Sorry if I wasn’t clear enough.

1 Like

Ok, I found something weird.

I created the following .XCompose file:

<dead_acute> <C> : "Ç" "Ccedilla"
<dead_acute> <c> : "ç" "ccedilla"

Then I ran the gsettings set org.gnome.settings-daemon.plugins.xsettings overrides "{'Gtk/IMModule': <'ibus'>}" command and restarted the session.

This is the behavior I got:

1

Then I decided to comment out all the lines from the .XCompose file, then ran the same command and restarted the session.

This is the result:

2

The issue seems related to how ć or ç is inserted.
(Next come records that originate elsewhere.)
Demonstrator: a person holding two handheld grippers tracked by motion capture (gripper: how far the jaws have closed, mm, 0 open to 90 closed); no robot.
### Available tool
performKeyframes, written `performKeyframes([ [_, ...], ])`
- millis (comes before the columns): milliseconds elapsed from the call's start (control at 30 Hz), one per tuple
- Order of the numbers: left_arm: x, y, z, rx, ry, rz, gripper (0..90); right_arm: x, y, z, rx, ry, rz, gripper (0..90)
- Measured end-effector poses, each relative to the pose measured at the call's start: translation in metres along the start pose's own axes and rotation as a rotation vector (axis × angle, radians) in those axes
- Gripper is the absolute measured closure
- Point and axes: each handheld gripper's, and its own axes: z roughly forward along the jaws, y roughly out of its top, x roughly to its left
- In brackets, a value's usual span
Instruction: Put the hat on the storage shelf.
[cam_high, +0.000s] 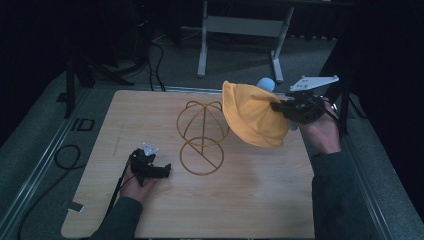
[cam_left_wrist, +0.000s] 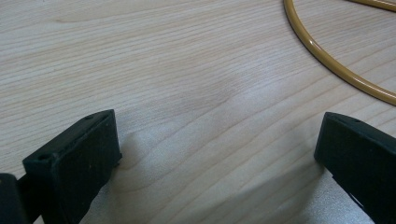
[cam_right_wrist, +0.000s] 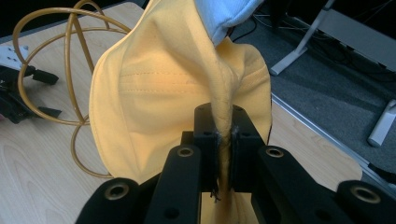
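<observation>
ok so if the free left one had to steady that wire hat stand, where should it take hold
Best bet: the flat base ring on the side nearest the left hand-held gripper, coming in low along the table. The ring is thin wire, and the open jaws already face it.

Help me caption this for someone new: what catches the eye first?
The yellow hat, pinched at its edge by the right tool and held above the table's right side. Next, the golden wire hat stand mid-table. The left tool rests open on the wood near the stand's ring base.
</observation>
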Motion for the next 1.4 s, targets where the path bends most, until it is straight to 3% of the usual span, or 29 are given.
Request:
performKeyframes([
  [1400,0.0,0.0,0.0,0.0,0.0,0.001,0.1,0.018,0.027,-0.001,-0.061,0.081,-0.033,84.4],
])
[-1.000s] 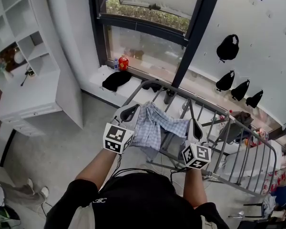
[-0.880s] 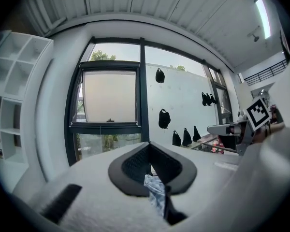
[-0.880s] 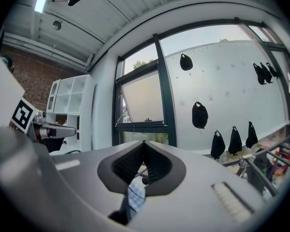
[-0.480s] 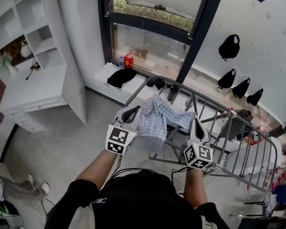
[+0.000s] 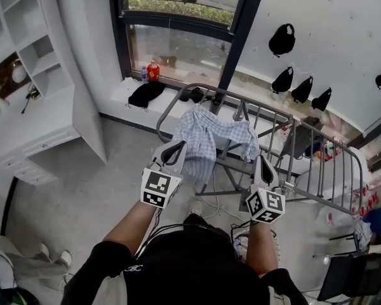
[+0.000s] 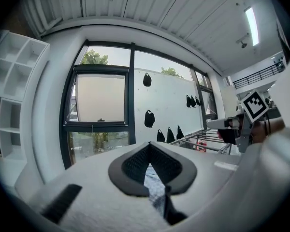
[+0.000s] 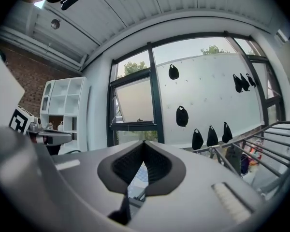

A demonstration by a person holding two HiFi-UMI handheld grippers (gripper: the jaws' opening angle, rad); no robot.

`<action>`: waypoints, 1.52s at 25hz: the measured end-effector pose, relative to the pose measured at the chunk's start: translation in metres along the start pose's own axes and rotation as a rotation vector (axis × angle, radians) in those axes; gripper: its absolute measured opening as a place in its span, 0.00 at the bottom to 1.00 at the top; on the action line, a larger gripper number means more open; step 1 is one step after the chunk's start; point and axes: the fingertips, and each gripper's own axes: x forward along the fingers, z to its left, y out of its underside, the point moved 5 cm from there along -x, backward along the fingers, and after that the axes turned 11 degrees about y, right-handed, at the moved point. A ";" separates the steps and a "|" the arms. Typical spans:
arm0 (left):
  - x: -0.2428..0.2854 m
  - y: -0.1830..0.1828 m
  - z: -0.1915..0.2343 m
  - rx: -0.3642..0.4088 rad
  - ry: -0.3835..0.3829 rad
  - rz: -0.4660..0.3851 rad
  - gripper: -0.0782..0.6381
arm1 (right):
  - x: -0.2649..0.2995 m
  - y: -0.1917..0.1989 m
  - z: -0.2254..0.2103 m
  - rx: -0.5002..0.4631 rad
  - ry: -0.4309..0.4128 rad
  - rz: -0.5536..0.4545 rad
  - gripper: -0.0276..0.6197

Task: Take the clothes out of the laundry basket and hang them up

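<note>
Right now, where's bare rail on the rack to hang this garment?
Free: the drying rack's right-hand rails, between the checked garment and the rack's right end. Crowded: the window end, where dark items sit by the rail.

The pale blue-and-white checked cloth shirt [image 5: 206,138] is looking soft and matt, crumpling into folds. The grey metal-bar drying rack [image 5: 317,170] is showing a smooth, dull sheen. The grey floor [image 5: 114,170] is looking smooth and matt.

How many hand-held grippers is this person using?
2. The left hand-held gripper is shut on the shirt at its left edge, the right hand-held gripper at its right edge. None seems hidden.
</note>
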 end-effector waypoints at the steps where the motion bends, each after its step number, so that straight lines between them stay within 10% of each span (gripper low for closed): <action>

I have the exact same issue. The dead keys don’t get canceled when pressing space. My keyboard layout is ‘US international with dead keys’ and the language/region is Portuguese/Brazil. I tested with ', ^, ~, and `

Note that changing the system language to English “fixes” this. Although not quite, since ` + c becomes ć instead of ç, as other pointed out
Unfortunately, unlike the guys from the other thread, I can’t rely on AltGr, as the english layout RAlt does not do the same as AltGr does in the portuguese layout. This is a regression that happened after the installation of the version 43.

# System Details Report
---

## Report details
- **Date generated:**                              2025-11-11 11:23:57

## Hardware Information:
- **Hardware Model:**                              Dell Inc. Dell G15 5520
- **Memory:**                                      40.0 GiB
- **Processor:**                                   12th Gen Intel® Core™ i5-12500H × 16
- **Graphics:**                                    Intel® Iris® Xe Graphics (ADL GT2)
- **Disk Capacity:**                               (null)

## Software Information:
- **Firmware Version:**                            1.35.0
- **OS Name:**                                     Fedora Linux 43 (Workstation Edition)
- **OS Build:**                                    (null)
- **OS Type:**                                     64-bit
- **GNOME Version:**                               49
- **Windowing System:**                            Wayland
- **Kernel Version:**                              Linux 6.17.7-300.fc43.x86_64

I did report this issue in fedora’s bugzilla and pointed to this discussion. See bug 2413790. I marked as libinput issue, but I’m not sure.